Senate still needs to change
Wednesday, Apr 30, 2014 03:08 pm
The Canadian Senate is an anachronsim left over from Canada’s founding days and needs to be reformed to bring it into the modern era. It’s also one of our county’s founding institutions of government and the Supreme Court of Canada made the right decision in saying any changes to the senate must follow constitutional rules.
Last week, the Supreme Court ruled the senate was created under the Canadian Constitution and can only be changed under rules for constitutional amendments. The court ruled establishing term limits and consultative elections, as done in Alberta, would require support of the House of Commons, the Senate and at least seven provinces that make up at least half of Canada’s population. Abolition of the senate would require the approval of all 10 provinces.

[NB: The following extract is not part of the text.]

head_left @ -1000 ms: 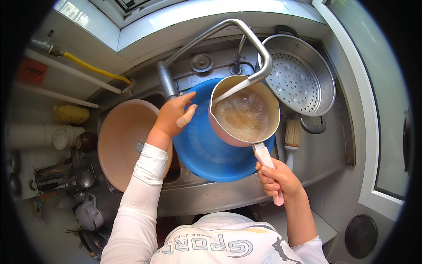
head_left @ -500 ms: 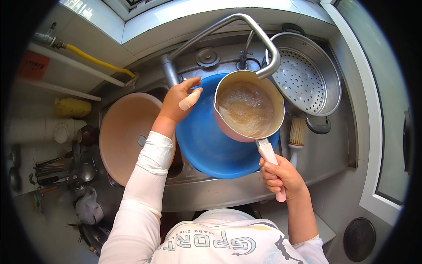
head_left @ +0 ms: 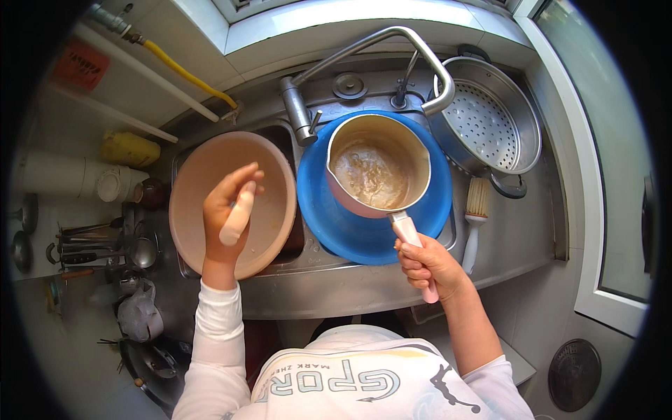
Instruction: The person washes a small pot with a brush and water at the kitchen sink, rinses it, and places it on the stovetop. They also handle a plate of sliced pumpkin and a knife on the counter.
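Observation:
My right hand (head_left: 430, 267) is wrapped round the pink handle of a saucepan (head_left: 337, 183). Cloudy, swirling water (head_left: 371, 173) lies in its cream-coloured inside. The pan hangs over a blue basin (head_left: 329, 227) in the sink, its rim a little left of the tap's spout (head_left: 439, 103). No stream shows under the spout. Over a peach-coloured basin (head_left: 192, 189) at the left, my left hand (head_left: 231, 213) is raised with nothing in it, its fingers loosely stretched and the thumb apart. A pale covering wraps that thumb.
A steamer pot with a holed bottom (head_left: 483, 126) stands at the back right. Below it lies a white-handled brush (head_left: 474, 224). The tap's base (head_left: 299, 112) rises between the basins. Utensils (head_left: 91, 245) and a ladle (head_left: 143, 252) hang at the left.
My left hand has gone from beside the tap to over the peach basin. The saucepan has moved left, out from under the spout, and its water has shifted.

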`<control>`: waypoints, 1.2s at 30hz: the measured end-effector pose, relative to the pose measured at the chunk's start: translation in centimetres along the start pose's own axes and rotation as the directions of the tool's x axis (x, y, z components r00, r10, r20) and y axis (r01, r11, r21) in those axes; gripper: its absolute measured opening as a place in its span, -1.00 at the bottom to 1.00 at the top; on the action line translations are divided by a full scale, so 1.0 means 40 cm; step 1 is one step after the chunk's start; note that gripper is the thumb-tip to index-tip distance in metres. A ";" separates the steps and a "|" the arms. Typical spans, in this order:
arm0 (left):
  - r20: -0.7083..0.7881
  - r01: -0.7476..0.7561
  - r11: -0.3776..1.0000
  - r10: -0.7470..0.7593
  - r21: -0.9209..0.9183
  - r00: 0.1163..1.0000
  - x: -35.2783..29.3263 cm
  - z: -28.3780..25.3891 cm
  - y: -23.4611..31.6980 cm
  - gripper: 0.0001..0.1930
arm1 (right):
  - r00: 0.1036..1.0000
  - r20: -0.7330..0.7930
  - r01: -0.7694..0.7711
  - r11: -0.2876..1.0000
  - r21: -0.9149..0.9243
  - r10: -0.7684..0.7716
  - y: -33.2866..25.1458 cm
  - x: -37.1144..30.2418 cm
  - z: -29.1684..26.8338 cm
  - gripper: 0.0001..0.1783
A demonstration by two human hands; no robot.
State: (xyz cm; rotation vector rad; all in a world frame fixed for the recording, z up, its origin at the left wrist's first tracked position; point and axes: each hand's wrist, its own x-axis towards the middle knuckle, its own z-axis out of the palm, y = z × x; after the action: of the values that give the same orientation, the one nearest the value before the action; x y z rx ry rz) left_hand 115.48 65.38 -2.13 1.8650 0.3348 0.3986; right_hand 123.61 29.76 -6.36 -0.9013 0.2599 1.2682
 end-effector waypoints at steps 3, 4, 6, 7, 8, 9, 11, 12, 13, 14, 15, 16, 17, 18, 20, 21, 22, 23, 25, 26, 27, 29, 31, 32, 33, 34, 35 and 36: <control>-0.045 -0.033 0.998 0.031 -0.057 0.999 -0.103 -0.064 -0.011 -0.70 | 0.997 -0.060 -0.044 0.997 -0.069 0.040 0.021 -0.040 0.011 -0.81; -0.062 -0.023 1.000 0.023 -0.008 0.998 -0.134 -0.075 -0.002 -0.69 | 0.996 -0.058 -0.068 0.995 -0.069 0.064 0.040 -0.043 0.020 -0.81; -0.046 -0.025 0.999 0.026 0.031 0.999 -0.182 -0.100 0.016 -0.68 | 0.996 -0.006 -0.087 0.994 -0.060 0.087 0.061 -0.016 0.044 -0.81; -0.031 -0.043 0.998 0.044 0.049 0.999 -0.205 -0.112 0.009 -0.69 | 0.996 0.002 -0.087 0.995 -0.054 0.088 0.067 -0.005 0.053 -0.81; -0.062 -0.037 0.999 0.038 0.014 0.997 -0.237 -0.130 -0.006 -0.68 | 0.998 0.027 -0.054 0.998 -0.039 0.056 0.075 0.026 0.076 -0.82; -0.092 -0.033 0.999 0.031 -0.025 0.995 -0.272 -0.148 -0.021 -0.68 | 0.997 0.066 -0.042 0.999 -0.008 0.043 0.073 0.047 0.093 -0.84; -0.172 0.016 0.990 -0.040 -0.143 0.984 -0.332 -0.152 0.000 -0.72 | 0.997 0.075 -0.004 1.000 -0.025 0.006 0.071 0.061 0.083 -0.83; -0.127 0.009 0.997 -0.019 -0.079 0.992 -0.350 -0.160 0.018 -0.73 | 0.996 0.069 0.055 0.998 -0.016 -0.054 0.076 0.047 0.061 -0.82; -0.080 0.010 1.000 -0.012 -0.025 0.997 -0.373 -0.168 0.035 -0.74 | 0.996 0.042 0.080 0.996 -0.048 -0.078 0.082 0.021 0.050 -0.82; -0.042 -0.027 0.996 0.031 0.090 0.999 -0.395 -0.178 0.051 -0.75 | 0.998 0.011 0.066 0.996 -0.064 -0.065 0.094 -0.007 0.050 -0.82; -0.077 0.006 1.000 -0.007 -0.014 0.997 -0.430 -0.194 0.039 -0.75 | 0.998 -0.020 0.053 0.995 -0.078 -0.055 0.107 -0.029 0.058 -0.83; -0.095 0.028 0.992 -0.040 -0.124 0.995 -0.460 -0.204 0.031 -0.75 | 0.999 -0.008 0.037 0.995 -0.095 -0.038 0.124 -0.043 0.072 -0.83; -0.104 0.048 0.972 -0.074 -0.232 0.992 -0.481 -0.210 0.024 -0.75 | 1.000 0.003 0.023 0.994 -0.110 -0.022 0.142 -0.048 0.088 -0.83; -0.115 0.085 0.946 -0.127 -0.314 0.985 -0.498 -0.213 0.021 -0.75 | 0.999 0.041 0.016 0.998 -0.054 -0.013 0.149 -0.045 0.099 -0.84; -0.145 0.038 0.976 -0.070 -0.213 0.987 -0.528 -0.222 0.031 -0.75 | 0.995 0.095 -0.042 0.991 0.130 0.029 0.155 0.016 0.106 -0.85; -0.148 0.013 0.985 -0.039 -0.173 0.988 -0.540 -0.222 0.024 -0.75 | 0.993 0.113 -0.062 0.973 0.222 0.038 0.151 0.037 0.110 -0.86; -0.130 -0.032 0.992 0.017 -0.118 0.991 -0.563 -0.240 0.001 -0.75 | 0.997 0.080 -0.016 0.978 0.206 -0.001 0.148 0.051 0.128 -0.86; -0.091 -0.023 0.993 0.013 -0.112 0.996 -0.569 -0.243 0.004 -0.75 | 0.997 0.069 0.013 0.982 0.187 -0.026 0.148 0.074 0.147 -0.87; -0.036 0.013 0.997 -0.016 -0.082 0.999 -0.591 -0.243 0.018 -0.74 | 0.993 0.095 0.062 0.990 0.125 -0.074 0.141 0.045 0.062 -0.89; -0.025 0.012 0.991 -0.015 -0.137 1.000 -0.603 -0.249 0.028 -0.76 | 0.995 0.038 0.090 0.995 0.041 -0.092 0.160 0.017 0.057 -0.88; -0.070 0.026 0.995 -0.033 -0.098 0.997 -0.625 -0.257 0.026 -0.76 | 0.992 -0.034 0.123 0.991 -0.047 -0.124 0.170 -0.024 0.064 -0.87; -0.123 0.027 0.999 -0.032 -0.037 0.992 -0.640 -0.271 0.017 -0.76 | 0.995 -0.022 0.096 0.993 -0.068 -0.098 0.187 -0.042 0.098 -0.84; -0.074 -0.014 0.994 0.022 0.111 0.997 -0.643 -0.270 0.026 -0.74 | 0.997 -0.035 0.075 0.997 0.017 -0.074 0.192 -0.026 0.109 -0.83; -0.039 -0.039 0.986 0.046 0.163 0.998 -0.634 -0.264 0.052 -0.74 | 0.998 0.025 0.054 0.992 0.116 -0.057 0.181 -0.008 0.097 -0.81; -0.001 -0.066 0.975 0.068 0.212 0.998 -0.629 -0.263 0.070 -0.74 | 0.999 0.029 0.038 0.986 0.160 -0.043 0.161 0.015 0.088 -0.81; -0.023 -0.054 0.980 0.059 0.192 0.998 -0.636 -0.268 0.070 -0.74 | 0.999 0.012 0.042 0.990 0.135 -0.044 0.148 0.043 0.109 -0.82; -0.043 -0.033 0.993 0.038 0.111 0.998 -0.645 -0.265 0.067 -0.74 | 0.999 -0.010 0.049 0.994 0.101 -0.049 0.136 0.056 0.129 -0.83; -0.063 -0.013 0.999 0.015 0.030 0.998 -0.656 -0.263 0.063 -0.75 | 0.997 -0.057 0.060 0.998 0.013 -0.060 0.135 0.050 0.132 -0.85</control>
State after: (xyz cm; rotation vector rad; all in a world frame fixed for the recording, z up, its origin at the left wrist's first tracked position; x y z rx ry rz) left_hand 87.36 62.57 0.60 1.8870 0.3717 0.4651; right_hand 117.83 35.03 -6.59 -0.9274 0.2847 1.1851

Senate reform has been a goal of the Conservative Government since the days of the former Reform Party. Prime Minister Stephen Harper sought to make changes with proposed legislation to set term limits for senators and open the door to expanding the Alberta model for electing senators. After watching the details of the recent senate scandals unfold, the desire for change is stronger then ever. And, make no mistake the senate needs to change.
However, making changes to the senate by legislation is not the right way to do it. Changes to the foundational institutions of our government need to be made in consultation with the provinces and Canadians.
Sen. Scott Tannas may have it right when he says it’s up to senators to drum up public support for change. It could help senators show Canadians why the upper chamber of parliament is important and can show provincial governments it’s time to change the senate for the modern era.